Los actos escolares

       Ana, la maestra de primer grado, estaba un poco apurada. A los más autosuficientes los dejaba disfrazarse solos; después solamente los miraba y, si era necesario, los arreglaba un poco. A otros les tenía que poner todo: pecheras, sombreros y cinturones. Los que ya estaban vestidos jugaban a pelear con las espadas; no importaba si eran realistas o de San Martín; todos contra todos. Después, en el acto, sí sería importante.
            Cuando ya estuvieron todos listos, fueron de la mano hasta el patio (es que cuando van los familiares el Salón de Actos resulta muy pequeño).
            Dejaron un cuadrado vacío en el medio del pabellón central para los que actuaban. En uno de los costados estaba la directora, la maestra de música con el piano, que habían llevado hasta ahí, un señor que iba a filmar y algunas mamás que colaboraban con la organización. En los otros tres costados estaban distribuidos en sillas los alumnos, los de todos los grados, y detrás de ellos, de pie, los padres.
            La mismísima directora tomó la palabra. Presentó a los abanderados y a los escoltas e invitó a entonar el Himno Nacional.
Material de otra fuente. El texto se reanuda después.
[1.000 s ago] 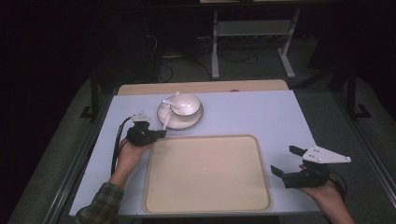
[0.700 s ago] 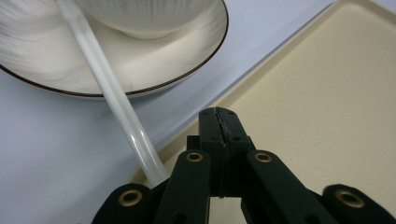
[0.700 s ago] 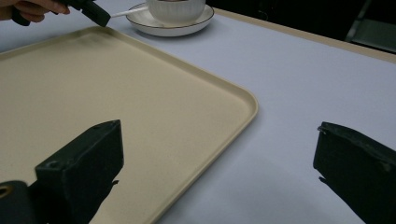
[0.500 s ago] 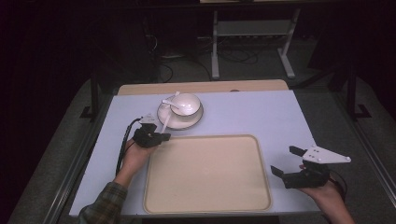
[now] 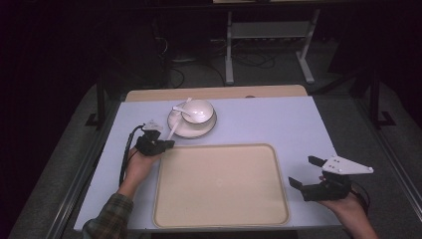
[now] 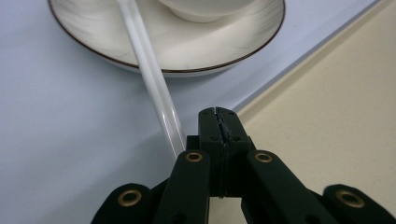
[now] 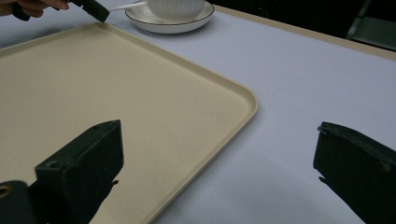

            Entrada la tercera estrofa ya se podían distinguir varias cabezas adultas entre los alumnos, las cuales quedaron notoriamente al descubierto cuando ellos volvieron a sentarse. Algunos padres simulaban sentarse en sillas invisibles para pasar inadvertidos.
            Llegó el turno de la maestra de tercer grado, quien improvisó un breve resumen de los acontecimientos que creyó más importantes de la vida del Libertador: que nunca faltaba a la escuela, que creó la bandera mirando el cielo a orillas del río Uruguay (explicando que por eso nuestro vecino limítrofe comparte el celeste), que organizó a los vecinos que echaron a los invasores desde las terrazas (incluso que pagó los cientos de litros del carísimo aceite que hirvieron). Solo le faltó adjudicarle el gol con la mano a los ingleses.
            El murmullo de las madres que se acercaban, sigilosa y atrevidamente, pidiendo permiso al "escenario" tapaba las palabras de la carismática docente (afortunadamente para los conocimientos de cultura general del público interesado).
            Para cuando estaba por dar comienzo la simpática representación de la batalla entre españoles y criollos, las madres, con sus cámaras de fotos, habían reducido el espacio destinado a los pequeños actores casi a la mitad. La directora solicitó con severa amabilidad que volvieran a sus lugares, pero lo único que consiguió fue que se pusieran en cuclillas, escondieran las cámaras y, nuevamente, intentaran mezclarse con los alumnos.
            Casi imperceptiblemente, el espacio en que los niños del primer grado desarrollaban una feroz batalla fue haciéndose tan pequeño que los criollos pisoteaban, literalmente, a los vencidos realistas.
            Los acontecimientos históricos se representaban con razonable veracidad hasta que una madre, enfurecida por la muerte de su hijo, realista, soltó la cámara y se abalanzó vengativamente sobre el desafortunado pequeño que gritaba, siguiendo el guión al pie de la letra: "¡Viva la Patria!"